Part II of GIRLZ DAY OUT was a tour of the LeRoy (NY) Historical Society Museum.
Most towns have a historical museum. My own town does. I love to learn about the history of the early days and beginnings of towns, villages and cities across the U.S.
On our GIRLZ DAY OUT, after touring the Jell-o Museum, we visited the LeRoy Historical Museum which was on the same property as the Jell-o Museum, separated only by a garden.
Since my favorite thing in the whole world is discovering old, unused, discarded household items, rescuing them, repurposing them into something useful and beautiful and "current", I was in my glory in this house which was the museum. The high ceilings, the extravagant woodwork, the wavy glass of the windows, the broad porches, the nooks and crannies.......................ohhhhhhhhh (swooning)
There were two docents there who made sure we didn't miss a thing. The home had a center entrance with a huge reception area with seating, paintings of ancestors, hat and umbrella rack, library table. To the left was a room that housed the "land office", full of surveyer's tools, roll top desk, many glass enclosed bookshelves, maps of settlement divisions. And to the right of the entrance hall was a parlor, with music room behind that.

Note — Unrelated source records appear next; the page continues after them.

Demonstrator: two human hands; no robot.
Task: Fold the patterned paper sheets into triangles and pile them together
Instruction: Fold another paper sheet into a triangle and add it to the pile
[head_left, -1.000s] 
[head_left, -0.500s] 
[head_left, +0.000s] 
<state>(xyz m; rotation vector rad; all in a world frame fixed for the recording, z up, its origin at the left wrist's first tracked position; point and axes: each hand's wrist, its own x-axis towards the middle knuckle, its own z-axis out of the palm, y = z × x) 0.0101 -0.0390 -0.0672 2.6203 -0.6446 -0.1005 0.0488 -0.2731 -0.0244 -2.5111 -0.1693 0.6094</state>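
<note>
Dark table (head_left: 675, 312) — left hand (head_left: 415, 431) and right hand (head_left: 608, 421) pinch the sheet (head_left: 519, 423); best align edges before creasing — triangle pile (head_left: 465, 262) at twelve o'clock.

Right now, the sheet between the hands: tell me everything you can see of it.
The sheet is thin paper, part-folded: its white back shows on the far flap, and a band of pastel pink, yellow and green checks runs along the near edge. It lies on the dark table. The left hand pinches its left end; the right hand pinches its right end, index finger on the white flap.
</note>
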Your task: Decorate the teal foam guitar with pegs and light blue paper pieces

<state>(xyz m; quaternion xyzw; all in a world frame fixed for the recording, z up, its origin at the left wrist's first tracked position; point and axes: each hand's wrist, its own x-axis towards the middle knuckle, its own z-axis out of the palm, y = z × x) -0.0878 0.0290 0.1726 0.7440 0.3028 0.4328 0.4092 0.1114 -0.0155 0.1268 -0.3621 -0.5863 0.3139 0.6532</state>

It was in the parlor that we discovered that this house once was part of a seminary for women. In one of the nooks between the parlor and the music room was a historical display from Ingham University. The first exclusively women's university established in the U.S. Founded in 1835 as the LeRoy Female Seminary, chartered by the N.Y. State Board of Regents in 1852 as Ingham Collegiate Institute. The thing that struck me as most sweetly sentimental was a tiny class ring. Not a big showy ring like today's class rings but a dainty gold filigreed, pearl centered ring. Many of the women who matriculated at Ingham went on to make their mark on history. One, Sarah Frances Whiting founded the physics department and established the astronomical observatory at Wellesley College.
There were two kitchens in the museum. One, a 1930's kitchen and the other, an 1830's kitchen. That hundred year span produced astronmical advances in kitchen technology. The housewives went from scrubbing laundry in a wash tub with her hands to an electric wringer washing machine. From making meals in the fireplace over a wood fire to preparing meals on a gas powered stove. From having no refrigeration to an electric refrigerator, from candlelight to electric light, from personal visits and letters to a telephone.............
100 years before - 1830
All in all, GIRLZ DAY OUT was a totally precious day filled with beautiful memories.